- **WORK REQUEST**: Search each line below for the word "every" and list those that contain it.

- **RECORD EXTRACTS**:
'''

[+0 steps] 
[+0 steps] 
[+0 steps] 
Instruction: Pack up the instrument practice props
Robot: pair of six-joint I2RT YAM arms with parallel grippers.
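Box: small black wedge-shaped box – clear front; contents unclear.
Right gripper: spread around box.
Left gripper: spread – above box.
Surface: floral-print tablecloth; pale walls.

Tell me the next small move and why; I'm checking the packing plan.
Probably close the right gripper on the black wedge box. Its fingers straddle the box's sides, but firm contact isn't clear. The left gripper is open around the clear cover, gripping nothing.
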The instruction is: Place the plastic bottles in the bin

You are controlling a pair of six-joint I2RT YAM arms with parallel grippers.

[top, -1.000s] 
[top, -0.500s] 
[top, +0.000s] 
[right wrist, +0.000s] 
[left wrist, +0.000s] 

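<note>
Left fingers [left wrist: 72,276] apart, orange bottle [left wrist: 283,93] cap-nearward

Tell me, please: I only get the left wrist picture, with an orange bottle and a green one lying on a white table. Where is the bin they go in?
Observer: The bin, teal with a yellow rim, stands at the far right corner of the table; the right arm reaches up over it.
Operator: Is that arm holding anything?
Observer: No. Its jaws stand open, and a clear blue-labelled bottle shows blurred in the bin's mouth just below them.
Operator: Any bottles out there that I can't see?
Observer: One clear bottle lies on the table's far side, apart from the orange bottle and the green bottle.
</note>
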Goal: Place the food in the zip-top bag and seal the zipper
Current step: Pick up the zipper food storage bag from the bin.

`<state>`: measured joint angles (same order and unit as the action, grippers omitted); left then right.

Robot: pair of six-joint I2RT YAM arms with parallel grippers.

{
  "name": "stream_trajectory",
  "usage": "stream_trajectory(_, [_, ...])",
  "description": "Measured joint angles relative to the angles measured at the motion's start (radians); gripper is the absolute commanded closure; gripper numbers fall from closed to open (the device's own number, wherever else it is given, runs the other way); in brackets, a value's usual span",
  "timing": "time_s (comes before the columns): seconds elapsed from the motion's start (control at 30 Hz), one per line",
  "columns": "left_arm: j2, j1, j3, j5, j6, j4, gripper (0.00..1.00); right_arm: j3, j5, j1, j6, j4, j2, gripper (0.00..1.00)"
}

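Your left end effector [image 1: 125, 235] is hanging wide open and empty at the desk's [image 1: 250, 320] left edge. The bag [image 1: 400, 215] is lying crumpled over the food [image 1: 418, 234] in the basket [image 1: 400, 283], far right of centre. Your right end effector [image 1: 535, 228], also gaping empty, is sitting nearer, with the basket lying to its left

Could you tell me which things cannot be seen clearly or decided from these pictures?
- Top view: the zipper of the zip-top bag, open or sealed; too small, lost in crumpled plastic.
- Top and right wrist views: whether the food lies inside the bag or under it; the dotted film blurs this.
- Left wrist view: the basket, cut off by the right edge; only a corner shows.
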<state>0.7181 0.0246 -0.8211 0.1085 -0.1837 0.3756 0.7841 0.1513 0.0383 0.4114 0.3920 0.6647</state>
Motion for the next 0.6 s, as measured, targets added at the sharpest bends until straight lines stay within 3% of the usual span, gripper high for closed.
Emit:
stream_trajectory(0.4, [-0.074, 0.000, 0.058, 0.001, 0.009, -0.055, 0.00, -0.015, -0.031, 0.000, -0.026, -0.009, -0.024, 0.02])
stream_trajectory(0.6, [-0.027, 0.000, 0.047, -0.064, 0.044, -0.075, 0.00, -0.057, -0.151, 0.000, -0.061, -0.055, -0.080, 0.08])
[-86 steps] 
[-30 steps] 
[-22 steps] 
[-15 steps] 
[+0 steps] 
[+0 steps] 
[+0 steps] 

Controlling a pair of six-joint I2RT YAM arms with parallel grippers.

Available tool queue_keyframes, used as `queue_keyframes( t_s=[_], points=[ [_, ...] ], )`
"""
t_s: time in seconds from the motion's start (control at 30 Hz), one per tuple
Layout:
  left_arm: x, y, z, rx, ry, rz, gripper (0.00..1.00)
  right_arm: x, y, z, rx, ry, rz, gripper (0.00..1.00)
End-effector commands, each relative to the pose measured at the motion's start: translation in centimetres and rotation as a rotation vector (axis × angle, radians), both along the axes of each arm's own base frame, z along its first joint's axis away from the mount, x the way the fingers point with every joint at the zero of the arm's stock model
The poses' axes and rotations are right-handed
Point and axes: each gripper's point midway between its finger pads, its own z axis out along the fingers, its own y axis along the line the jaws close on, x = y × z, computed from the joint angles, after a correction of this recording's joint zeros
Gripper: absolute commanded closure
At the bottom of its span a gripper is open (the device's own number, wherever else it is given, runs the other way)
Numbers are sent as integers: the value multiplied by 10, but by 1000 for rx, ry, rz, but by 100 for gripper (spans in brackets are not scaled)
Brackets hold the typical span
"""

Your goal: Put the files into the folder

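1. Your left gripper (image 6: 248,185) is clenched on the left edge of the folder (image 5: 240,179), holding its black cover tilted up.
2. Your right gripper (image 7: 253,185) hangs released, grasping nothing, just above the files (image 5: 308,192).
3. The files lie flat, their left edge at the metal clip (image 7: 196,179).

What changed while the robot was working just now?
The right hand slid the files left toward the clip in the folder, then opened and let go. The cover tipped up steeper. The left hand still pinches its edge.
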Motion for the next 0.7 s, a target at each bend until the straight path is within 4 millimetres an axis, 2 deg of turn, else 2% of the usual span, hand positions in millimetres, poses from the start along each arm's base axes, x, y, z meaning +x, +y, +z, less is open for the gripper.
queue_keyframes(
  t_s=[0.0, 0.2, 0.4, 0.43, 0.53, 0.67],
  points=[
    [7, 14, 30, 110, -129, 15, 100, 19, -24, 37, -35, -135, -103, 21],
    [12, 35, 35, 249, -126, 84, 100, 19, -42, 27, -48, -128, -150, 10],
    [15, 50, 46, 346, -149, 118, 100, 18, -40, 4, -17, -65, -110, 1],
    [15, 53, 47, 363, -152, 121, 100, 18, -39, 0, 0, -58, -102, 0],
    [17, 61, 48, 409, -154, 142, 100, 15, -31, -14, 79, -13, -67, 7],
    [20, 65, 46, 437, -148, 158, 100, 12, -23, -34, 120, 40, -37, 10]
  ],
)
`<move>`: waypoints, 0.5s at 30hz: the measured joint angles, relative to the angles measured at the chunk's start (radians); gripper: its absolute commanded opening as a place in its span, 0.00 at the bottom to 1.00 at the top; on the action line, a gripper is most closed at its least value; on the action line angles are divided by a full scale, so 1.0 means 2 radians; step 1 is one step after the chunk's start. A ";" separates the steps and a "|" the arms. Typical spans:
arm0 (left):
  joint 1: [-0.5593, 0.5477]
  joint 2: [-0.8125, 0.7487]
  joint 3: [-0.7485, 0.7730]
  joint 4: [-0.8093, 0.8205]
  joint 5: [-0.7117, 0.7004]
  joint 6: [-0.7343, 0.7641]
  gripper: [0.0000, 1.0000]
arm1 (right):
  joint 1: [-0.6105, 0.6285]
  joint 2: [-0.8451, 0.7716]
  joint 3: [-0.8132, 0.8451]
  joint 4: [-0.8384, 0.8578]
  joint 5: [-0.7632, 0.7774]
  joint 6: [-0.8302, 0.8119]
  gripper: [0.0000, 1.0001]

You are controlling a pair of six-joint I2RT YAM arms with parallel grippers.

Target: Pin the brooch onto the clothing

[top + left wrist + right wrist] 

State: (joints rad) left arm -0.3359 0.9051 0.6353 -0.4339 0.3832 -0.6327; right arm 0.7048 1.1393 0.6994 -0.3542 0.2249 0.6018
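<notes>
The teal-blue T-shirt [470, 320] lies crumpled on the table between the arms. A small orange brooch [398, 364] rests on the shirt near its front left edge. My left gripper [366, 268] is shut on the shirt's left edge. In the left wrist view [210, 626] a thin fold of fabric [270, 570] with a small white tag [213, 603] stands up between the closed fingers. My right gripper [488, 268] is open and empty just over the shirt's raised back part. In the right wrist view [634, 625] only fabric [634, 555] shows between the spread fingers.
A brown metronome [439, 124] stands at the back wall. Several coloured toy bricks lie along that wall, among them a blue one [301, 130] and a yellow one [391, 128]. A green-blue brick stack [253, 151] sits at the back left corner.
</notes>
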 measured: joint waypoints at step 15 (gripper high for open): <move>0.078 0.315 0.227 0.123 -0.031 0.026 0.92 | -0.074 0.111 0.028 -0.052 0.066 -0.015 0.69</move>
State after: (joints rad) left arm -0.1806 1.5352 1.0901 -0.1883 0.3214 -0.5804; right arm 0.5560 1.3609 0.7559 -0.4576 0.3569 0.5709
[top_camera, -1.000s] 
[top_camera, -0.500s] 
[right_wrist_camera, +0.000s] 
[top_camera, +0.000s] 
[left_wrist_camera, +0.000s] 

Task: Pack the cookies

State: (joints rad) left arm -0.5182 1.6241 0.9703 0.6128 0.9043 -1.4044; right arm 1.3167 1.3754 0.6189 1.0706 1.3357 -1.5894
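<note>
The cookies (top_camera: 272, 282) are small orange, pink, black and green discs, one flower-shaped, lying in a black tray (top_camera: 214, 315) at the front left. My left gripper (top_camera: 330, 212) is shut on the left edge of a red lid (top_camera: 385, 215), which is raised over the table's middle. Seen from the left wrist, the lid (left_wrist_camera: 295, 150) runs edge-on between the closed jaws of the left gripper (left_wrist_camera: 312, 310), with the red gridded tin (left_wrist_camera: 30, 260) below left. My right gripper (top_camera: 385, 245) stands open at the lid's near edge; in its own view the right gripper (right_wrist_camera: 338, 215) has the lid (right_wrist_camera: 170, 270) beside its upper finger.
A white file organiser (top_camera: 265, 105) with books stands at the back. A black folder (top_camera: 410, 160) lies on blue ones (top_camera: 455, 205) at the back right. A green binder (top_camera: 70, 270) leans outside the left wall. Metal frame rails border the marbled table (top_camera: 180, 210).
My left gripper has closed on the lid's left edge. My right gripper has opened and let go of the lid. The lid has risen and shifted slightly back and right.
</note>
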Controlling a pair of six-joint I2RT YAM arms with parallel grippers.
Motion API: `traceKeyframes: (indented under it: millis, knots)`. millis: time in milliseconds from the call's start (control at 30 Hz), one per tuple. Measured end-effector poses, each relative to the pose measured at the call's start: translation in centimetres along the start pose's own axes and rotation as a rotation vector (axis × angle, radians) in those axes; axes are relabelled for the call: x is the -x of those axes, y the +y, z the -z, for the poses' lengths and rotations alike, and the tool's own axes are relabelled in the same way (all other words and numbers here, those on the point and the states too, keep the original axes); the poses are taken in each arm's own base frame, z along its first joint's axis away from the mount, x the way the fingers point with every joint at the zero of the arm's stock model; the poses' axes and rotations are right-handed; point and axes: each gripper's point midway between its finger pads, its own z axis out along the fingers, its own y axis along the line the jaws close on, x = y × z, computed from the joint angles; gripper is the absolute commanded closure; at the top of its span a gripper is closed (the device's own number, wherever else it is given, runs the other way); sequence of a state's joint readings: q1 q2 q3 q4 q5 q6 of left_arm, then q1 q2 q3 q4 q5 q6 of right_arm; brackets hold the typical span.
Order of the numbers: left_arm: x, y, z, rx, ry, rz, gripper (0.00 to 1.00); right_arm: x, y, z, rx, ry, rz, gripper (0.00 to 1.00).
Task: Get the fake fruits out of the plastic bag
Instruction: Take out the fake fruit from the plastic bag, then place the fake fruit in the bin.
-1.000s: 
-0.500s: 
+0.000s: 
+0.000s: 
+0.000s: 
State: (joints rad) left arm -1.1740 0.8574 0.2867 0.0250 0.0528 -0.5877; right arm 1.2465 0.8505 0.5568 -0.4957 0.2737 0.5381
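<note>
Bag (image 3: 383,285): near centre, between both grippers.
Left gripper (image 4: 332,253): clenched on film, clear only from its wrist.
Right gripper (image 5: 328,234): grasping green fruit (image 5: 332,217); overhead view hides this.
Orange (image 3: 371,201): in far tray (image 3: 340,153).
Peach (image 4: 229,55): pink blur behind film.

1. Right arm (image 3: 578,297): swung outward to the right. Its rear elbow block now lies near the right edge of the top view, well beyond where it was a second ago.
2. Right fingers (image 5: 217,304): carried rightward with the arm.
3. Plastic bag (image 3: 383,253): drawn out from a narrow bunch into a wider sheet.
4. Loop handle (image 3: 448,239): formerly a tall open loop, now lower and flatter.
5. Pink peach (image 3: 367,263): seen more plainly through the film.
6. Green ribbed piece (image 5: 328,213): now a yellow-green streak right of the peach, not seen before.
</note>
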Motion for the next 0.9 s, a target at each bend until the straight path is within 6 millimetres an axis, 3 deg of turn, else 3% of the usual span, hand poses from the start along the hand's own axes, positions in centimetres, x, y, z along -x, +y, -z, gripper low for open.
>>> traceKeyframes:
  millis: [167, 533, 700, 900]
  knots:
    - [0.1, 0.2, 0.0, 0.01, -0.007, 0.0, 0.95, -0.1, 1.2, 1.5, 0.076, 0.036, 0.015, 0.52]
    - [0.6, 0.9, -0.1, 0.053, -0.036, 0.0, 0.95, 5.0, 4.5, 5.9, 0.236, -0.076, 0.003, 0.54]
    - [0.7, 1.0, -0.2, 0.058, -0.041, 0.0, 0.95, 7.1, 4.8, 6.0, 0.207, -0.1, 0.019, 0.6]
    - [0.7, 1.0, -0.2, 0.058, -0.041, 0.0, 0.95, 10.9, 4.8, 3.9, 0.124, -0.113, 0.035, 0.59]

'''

- **ANSWER FOR THIS EXERCISE**:
End-effector commands, each relative to the pose measured at the motion's start: translation in centimetres and rotation as a rotation vector (axis × angle, radians), both along the axes of each arm's own base frame, z along its first joint's axis away from the mount, x the way the fingers point with every joint at the zero of the arm's stock model
Motion API: `traceKeyframes: (indented under it: millis, knots)`. millis: time in milliseconds from the call's start (control at 30 Hz), one per tuple. Measured end-effector poses, each relative to the pose measured at the call's start: translation in centimetres along the start pose's own axes and rotation as a rotation vector (axis × angle, radians) in those axes; axes are relabelled for the call: x is the -x of those axes, y the +y, z the -z, for the poses' lengths and rotations alike, and the tool's own axes are relabelled in the same way (all other words and numbers here, those on the point and the states too, keep the original axes); the poses are taken in each arm's own base frame, z along its first joint's axis away from the mount, x the way the fingers point with every joint at the zero of the arm's stock model; the poses' axes and rotations are right-handed; point and axes: each gripper's point midway between its finger pads, its own z axis out along the fingers, its own y axis along the line the jaws close on, x = y × z, computed from the joint angles; gripper is the absolute commanded closure; at the top of its span a gripper is closed (the device's own number, wherever else it is given, runs the other way); sequence of a state's joint readings: q1 q2 q3 q4 q5 q6 of left_arm, then q1 q2 q3 q4 q5 q6 of right_arm; brackets hold the typical span.

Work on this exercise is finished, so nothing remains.